The tendency is disturbing. It hints at a kind of immaterialism even Descartes disavowed:
I am not merely present in my body as a pilot in his ship, but […] as it were, intermingled with it, so that I and my body form a unit.
Gormley writes that "architecture is another kind of body, another container." But the body is not a container, and our relation to it is not instrumental. We do not use our bodies as tools with which test our view of the world. Or perhaps only Gormley does. When it is not alienated from itself, action is a form of practical knowledge: knowing what one is doing by doing it, and thereby knowing one’s own materiality. This knowledge is misplaced in the ineluctable stasis of the bodyforms.

I love them anyway. As beings at rest. As performances, their incarnation of everyman at odds with their palpable origin in the artist’s particular body. Most simply, there is the physical graffiti of Event Horizon, attentive and demanding our attention, like the blurred bodies of other people in Blind Light, the most impressive work in the present collection.

Gormley once wrote: "I am tired of art about art. I am now trying to deal with what it feels like to be a human being." A feeling is not a worldview. Like some critics, we may tire of the demand for art to be about anything, tire of interpretation, feeling its presence in the presence of others.

Monday, August 13, 2007

Rousseau Bites

In Rousseau's Dog David Edmonds and John Eidinow embark upon an impossible task. They aspire to make Hume seem less than a saint. Their strategy is equally quixotic: to find Hume guilty in the affair with Rousseau. Their book is exhaustively researched, but its argument pivots on innuendo. On conflicting accounts of their first quarrel:
Another discrepancy is over the nature of Rousseau's apology. In Hume's version, Rousseau is apologizing for his folly and ill behaviour; in Rousseau's version, the apology concerns Hume's character. Unquestionably, Rousseau's record of Hume's stilted reaction – so reminiscent of the Scotsman's embarrassing inarticulateness when playing the sultan in Paris to the two slaves – has the ring of veracity.
One need not be as sceptical as Hume to question an inference from his awkward reaction to the prospect of a public seduction to the cold reception of a private apology. The authors cite no other evidence.
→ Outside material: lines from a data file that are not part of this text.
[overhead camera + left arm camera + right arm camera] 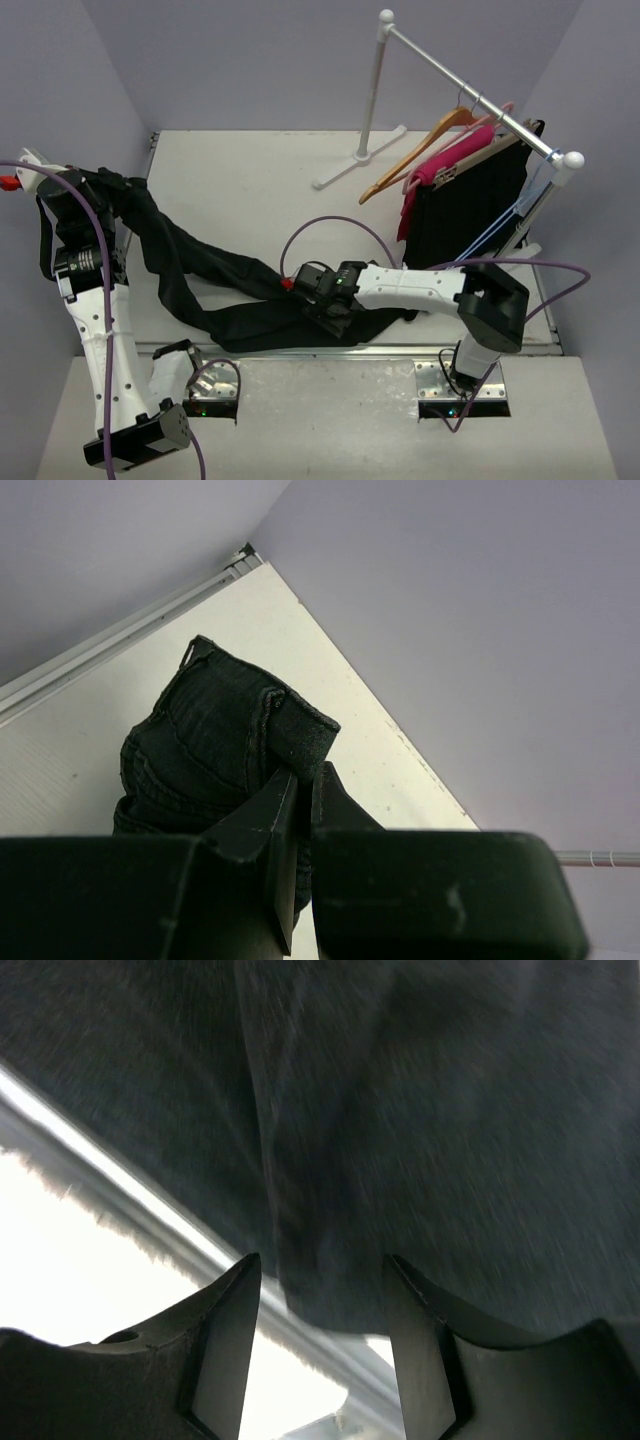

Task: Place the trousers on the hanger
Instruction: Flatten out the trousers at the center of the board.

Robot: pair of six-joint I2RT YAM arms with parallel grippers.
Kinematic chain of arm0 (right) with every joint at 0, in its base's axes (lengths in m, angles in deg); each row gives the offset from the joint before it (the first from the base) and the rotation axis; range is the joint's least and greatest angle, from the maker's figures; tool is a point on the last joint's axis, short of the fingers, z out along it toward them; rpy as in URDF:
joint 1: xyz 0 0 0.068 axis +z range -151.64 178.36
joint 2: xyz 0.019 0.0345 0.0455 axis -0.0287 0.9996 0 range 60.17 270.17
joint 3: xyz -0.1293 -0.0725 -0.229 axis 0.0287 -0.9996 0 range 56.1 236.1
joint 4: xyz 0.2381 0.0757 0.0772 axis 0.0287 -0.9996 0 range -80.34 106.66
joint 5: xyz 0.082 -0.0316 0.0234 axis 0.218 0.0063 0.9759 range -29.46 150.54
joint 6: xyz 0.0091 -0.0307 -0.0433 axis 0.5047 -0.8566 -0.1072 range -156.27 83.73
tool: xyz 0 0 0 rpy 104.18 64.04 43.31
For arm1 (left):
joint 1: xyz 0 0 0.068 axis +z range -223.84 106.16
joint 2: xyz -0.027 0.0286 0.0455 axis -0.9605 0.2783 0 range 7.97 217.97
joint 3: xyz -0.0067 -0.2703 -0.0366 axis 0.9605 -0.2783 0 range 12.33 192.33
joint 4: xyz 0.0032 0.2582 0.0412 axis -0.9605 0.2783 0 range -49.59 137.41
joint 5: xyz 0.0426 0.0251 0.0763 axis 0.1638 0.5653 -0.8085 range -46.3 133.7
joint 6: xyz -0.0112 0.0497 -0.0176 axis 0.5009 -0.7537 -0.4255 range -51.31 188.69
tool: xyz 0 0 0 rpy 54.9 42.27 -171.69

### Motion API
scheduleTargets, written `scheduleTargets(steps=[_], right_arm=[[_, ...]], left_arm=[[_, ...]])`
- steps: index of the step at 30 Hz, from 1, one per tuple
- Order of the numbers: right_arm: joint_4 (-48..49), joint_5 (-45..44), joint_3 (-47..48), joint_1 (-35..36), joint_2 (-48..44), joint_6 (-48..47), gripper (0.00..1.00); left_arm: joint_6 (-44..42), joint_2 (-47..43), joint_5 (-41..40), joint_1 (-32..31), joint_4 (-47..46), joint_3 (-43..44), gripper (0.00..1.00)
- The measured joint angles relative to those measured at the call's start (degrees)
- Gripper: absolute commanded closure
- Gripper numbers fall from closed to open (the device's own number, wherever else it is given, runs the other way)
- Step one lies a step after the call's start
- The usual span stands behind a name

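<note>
Within the left hand [303, 785], trousers [200, 740] seem pinched.

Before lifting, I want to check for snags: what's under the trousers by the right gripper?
The white table and its metal edge rail show beneath the trousers. Anything under the fabric itself is covered.

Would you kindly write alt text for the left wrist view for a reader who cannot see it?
The left gripper is shut on a bunched end of the black trousers, with the white table and grey walls behind.
</note>
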Motion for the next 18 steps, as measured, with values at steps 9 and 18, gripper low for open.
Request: scheduleTargets(steps=[9, 18], right_arm=[[4.2, -0.2, -0.9, -0.1, 5.3, -0.9, 1.00], [-4.1, 10.4, 6.4, -0.1, 0.5, -4.1, 1.00]], left_arm=[[-0.6, 0.0, -0.5, -1.1, 0.0, 0.0, 0.97], [-0.9, -0.5, -0.4, -1.2, -0.1, -0.6, 0.97]])
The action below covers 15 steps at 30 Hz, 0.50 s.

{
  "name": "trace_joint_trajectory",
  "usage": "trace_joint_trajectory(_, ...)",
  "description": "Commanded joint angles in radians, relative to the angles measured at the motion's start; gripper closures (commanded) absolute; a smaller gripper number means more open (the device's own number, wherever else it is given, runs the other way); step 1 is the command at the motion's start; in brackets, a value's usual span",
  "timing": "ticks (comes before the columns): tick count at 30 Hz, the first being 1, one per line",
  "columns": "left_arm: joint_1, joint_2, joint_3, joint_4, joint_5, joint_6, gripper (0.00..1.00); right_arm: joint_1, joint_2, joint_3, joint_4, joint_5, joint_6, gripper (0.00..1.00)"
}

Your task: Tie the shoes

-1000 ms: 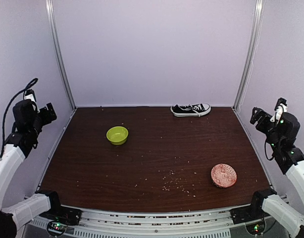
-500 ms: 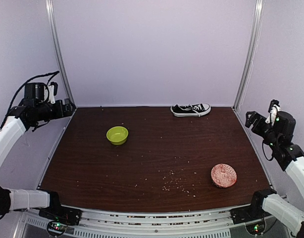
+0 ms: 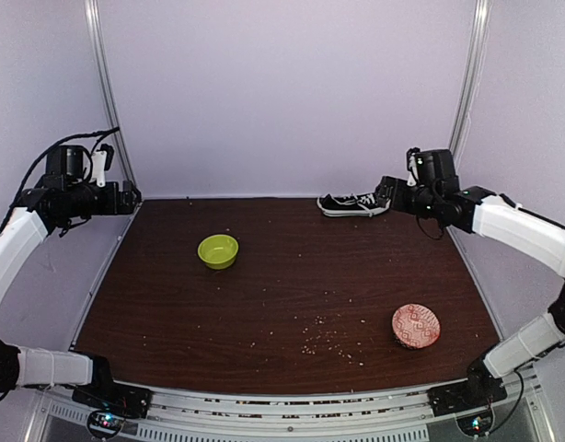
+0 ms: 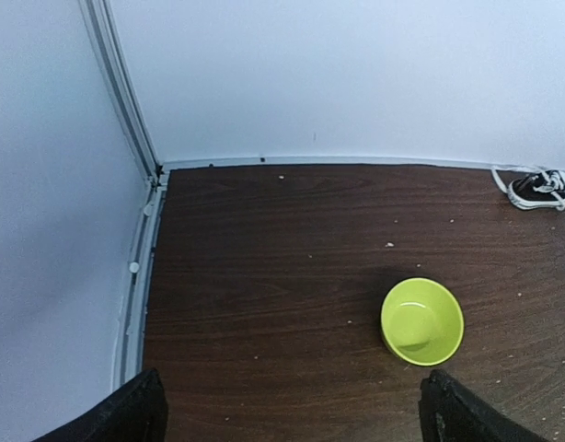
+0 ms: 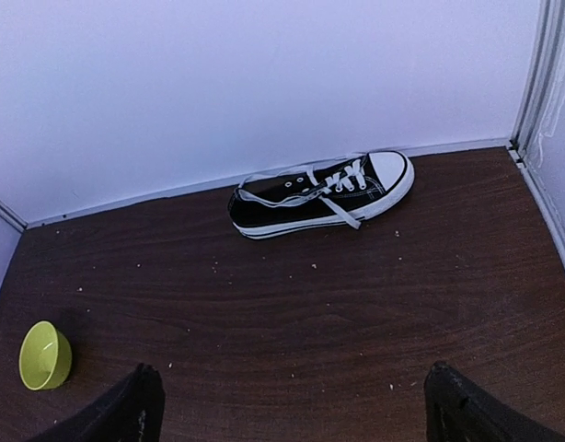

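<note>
You are looking at the sneaker resting on its sole at the far edge of the worktop, just beside the back wall, with its white laces lying loose; any label is too small for reading. The left pincer and the right pincer are both standing wide open and holding nothing.

We find even, soft light in all three views. Ahead of the left gripper, the green bowl throws a faint shadow leftward, and the far sneaker looks perhaps slightly soft.
</note>
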Motion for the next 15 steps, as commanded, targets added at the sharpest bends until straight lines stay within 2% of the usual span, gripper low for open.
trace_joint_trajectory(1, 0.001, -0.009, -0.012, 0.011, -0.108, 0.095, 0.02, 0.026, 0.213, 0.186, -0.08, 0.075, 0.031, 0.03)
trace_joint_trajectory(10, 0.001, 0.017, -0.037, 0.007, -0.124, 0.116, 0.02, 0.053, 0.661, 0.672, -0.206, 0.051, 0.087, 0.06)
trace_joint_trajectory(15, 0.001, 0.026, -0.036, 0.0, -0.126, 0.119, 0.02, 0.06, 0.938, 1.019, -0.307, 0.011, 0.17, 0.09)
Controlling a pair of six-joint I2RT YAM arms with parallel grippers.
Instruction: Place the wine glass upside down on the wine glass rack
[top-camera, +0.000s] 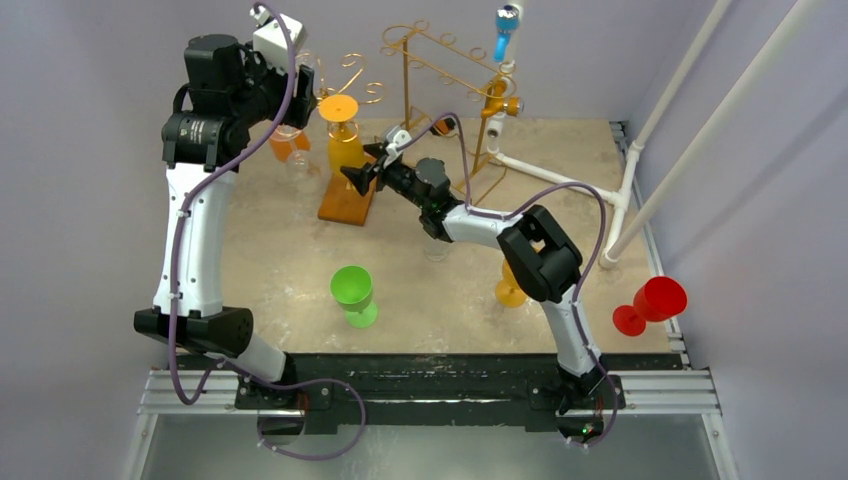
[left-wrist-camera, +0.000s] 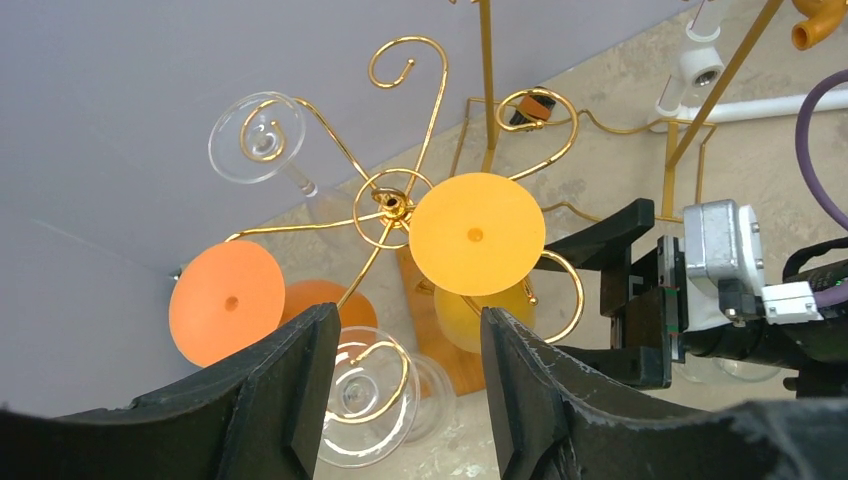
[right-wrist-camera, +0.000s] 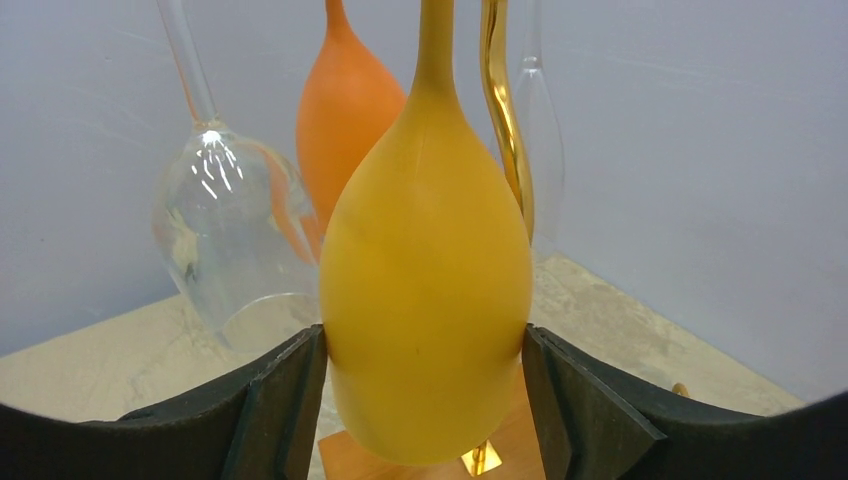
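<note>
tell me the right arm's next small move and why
Probably settle the right gripper's hold on the yellow glass gently, no lifting yet: its fingers sit against both sides of the upside-down bowl, and the base rests over a gold rack hook.

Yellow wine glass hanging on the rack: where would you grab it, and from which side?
By its bowl, coming in level from the side. The yellow wine glass hangs upside down, foot caught in the rack above, so the top is blocked and the stem is thin beside gold wire. The right tool sits so, a finger against each side.
</note>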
They are willing to speculate elsewhere, too, always on behalf of Rousseau. When Madame de Boufflers ignores his letter vilifying Hume, they wonder whether "[perhaps] she recognized that some of his remarks about Hume were justified"; and they all but endorse the unprovable allegation that Hume was responsible for the nastiest quip in a fabricated letter from the King of Prussia written by Horace Walpole:
If you persist in perplexing your brains to find out new misfortunes, choose such as you like best; I am a king and can make you as miserable as you wish.
Rousseau was mad: neurotic, paranoid, aggressive, leaving a trail of broken friendships across Europe on his way to England. But it is Hume who is described in lunatic terms, writing "berserk letters to d'Holbach" – these have been conveniently destroyed; there is no evidence for claims about the "extraordinary violence" of their language – and exhibiting signs of "mania":
Perhaps the moral of the whole sad encounter is that while sane men cannot make madmen sane, madmen can make sane men mad. In his momentary madness, fury, and panic, Hume never grasped the root of Rousseau's complaint: that though Hume had carried out the obligations of a friend in practice, he was constitutionally incapable of doing so in spirit.
This is savage to Hume, who was loved by so many, and insanely generous to Rousseau. Do our authors forget the true cause of Rousseau's suspicions, which they carefully document? By his own account, Rousseau was terrified on the journey to Calais by Hume's muttering to himself, "Je tiens, Jean-Jacques Rousseau" and terrified again by his stare after dinner, "a frightening look that no honest man would ever have encountered." He suspected the domestic staff at a château in Normandy of being Hume's agents.

Rousseau was pursued by phantoms, not by the failure of others to conform to his demand for spiritual friendship. And Hume was rightly afraid that his reputation would be harmed by the brilliant, vindictive rhetoric of his accuser. With the appearance of this book, Hume's fear is finally justified.